**Problem description**. Take each line of the data that contains the string "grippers" and copy it.

(Data excerpts)
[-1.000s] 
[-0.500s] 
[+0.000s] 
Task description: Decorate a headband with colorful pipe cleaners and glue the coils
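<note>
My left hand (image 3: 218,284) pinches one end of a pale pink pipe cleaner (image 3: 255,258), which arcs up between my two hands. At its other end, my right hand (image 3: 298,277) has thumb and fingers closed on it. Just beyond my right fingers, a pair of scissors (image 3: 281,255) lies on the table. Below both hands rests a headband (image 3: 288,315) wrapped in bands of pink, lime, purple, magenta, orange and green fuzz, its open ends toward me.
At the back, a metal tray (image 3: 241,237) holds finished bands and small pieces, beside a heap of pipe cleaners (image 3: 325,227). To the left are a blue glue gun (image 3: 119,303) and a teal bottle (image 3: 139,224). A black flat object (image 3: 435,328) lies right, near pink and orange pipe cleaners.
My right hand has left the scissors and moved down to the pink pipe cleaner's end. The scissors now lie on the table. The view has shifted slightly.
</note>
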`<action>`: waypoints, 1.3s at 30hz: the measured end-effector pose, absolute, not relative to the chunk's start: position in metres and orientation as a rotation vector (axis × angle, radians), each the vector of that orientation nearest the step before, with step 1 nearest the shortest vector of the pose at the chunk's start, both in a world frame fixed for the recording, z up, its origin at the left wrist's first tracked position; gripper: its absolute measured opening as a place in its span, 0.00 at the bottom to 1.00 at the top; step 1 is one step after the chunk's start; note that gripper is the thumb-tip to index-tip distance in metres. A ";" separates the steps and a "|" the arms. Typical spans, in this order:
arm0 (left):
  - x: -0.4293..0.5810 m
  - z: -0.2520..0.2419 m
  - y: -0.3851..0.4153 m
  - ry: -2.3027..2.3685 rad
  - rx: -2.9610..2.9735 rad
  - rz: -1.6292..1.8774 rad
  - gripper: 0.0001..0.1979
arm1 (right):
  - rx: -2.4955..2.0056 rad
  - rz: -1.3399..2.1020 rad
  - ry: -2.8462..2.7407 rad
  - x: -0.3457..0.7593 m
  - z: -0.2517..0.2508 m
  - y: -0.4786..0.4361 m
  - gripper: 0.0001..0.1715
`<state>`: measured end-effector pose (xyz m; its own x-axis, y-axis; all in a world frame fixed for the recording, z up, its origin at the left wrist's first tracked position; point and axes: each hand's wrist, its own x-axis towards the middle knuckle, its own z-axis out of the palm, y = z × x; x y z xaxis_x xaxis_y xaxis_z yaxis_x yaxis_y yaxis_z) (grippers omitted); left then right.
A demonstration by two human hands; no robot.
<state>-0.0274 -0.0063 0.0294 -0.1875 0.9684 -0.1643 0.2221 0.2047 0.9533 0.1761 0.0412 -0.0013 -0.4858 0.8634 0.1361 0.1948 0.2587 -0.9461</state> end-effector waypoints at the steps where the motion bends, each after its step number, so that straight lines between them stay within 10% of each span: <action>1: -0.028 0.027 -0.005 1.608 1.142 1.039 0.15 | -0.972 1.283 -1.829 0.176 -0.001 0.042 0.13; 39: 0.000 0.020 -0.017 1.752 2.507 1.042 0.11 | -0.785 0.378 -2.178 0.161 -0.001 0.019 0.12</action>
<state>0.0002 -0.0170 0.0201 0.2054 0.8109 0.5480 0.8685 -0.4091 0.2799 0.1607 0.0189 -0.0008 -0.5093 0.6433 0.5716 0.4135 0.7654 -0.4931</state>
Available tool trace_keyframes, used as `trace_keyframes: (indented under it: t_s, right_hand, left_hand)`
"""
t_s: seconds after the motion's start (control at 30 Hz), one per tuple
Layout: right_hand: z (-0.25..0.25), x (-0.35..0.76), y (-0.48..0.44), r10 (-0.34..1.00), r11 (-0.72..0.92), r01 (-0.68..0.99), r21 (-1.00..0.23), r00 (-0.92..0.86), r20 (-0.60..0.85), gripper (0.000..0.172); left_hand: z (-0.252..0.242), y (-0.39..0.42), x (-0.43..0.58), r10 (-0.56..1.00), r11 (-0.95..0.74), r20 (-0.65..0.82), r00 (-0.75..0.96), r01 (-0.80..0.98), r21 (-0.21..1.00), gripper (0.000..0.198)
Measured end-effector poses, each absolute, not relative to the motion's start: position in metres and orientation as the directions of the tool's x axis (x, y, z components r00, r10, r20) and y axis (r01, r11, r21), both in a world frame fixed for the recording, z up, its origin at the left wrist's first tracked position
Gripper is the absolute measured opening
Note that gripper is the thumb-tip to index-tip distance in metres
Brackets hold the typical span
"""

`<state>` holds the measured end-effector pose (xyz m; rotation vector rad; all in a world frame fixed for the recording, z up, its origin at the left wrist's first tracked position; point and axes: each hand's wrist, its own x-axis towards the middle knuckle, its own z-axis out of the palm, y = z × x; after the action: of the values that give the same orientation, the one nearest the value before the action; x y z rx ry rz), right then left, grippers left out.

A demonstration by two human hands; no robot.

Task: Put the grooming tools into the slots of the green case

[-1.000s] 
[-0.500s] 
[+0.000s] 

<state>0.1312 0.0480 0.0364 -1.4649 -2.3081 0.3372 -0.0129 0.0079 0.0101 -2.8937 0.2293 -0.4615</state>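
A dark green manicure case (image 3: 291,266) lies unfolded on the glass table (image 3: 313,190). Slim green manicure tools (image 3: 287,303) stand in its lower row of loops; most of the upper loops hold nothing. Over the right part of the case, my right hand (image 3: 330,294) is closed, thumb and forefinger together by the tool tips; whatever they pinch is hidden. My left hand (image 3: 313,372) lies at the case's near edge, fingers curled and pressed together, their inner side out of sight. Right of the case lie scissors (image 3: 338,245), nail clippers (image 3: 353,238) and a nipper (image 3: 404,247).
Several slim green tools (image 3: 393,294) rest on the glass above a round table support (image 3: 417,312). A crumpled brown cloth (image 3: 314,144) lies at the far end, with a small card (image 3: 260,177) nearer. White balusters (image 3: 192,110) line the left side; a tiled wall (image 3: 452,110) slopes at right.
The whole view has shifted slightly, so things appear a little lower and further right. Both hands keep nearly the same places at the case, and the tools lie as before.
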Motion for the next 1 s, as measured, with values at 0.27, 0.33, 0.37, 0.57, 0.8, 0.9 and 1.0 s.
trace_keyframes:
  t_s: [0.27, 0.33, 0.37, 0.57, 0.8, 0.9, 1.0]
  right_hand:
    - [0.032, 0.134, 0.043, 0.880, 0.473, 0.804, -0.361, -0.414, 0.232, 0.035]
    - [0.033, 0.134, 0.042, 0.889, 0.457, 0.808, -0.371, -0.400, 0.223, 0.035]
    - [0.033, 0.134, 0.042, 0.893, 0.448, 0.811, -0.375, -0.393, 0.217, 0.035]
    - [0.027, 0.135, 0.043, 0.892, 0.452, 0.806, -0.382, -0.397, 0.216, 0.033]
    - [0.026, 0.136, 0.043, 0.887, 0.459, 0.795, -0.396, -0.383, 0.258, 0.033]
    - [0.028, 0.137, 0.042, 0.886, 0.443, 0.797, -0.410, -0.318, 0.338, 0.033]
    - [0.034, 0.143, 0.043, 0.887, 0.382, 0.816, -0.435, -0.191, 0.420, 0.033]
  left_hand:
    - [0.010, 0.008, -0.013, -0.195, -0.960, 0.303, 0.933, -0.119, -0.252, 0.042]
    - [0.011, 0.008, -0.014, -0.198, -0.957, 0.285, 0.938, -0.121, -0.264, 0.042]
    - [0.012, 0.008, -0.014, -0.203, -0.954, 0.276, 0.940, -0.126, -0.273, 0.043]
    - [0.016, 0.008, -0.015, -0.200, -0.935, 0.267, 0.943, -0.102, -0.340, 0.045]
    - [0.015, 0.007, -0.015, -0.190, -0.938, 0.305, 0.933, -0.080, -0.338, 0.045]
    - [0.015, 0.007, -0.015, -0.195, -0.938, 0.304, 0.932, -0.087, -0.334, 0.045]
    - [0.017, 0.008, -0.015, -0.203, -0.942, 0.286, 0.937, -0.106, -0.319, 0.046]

**Exercise answer**.
`<state>`: measured end-effector pose (xyz m; its own x-axis, y-axis; all in a world frame fixed for the recording, z up, its origin at the left wrist's first tracked position; point and axes: each hand's wrist, its own x-axis towards the middle knuckle, its own z-axis out of the palm, y = z × x; x y z xaxis_x xaxis_y xaxis_z yaxis_x yaxis_y yaxis_z) (grippers omitted); left then right.
`<state>` holds the measured end-effector pose (xyz m; rotation vector rad; all in a world frame fixed for the recording, z up, its origin at the left wrist's first tracked position; point and axes: each hand's wrist, its own x-axis towards the middle knuckle, its own z-axis out of the palm, y = z × x; after the action: of the values that give the same orientation, the one nearest the value before the action; x y z rx ry rz), right then left, grippers left out.

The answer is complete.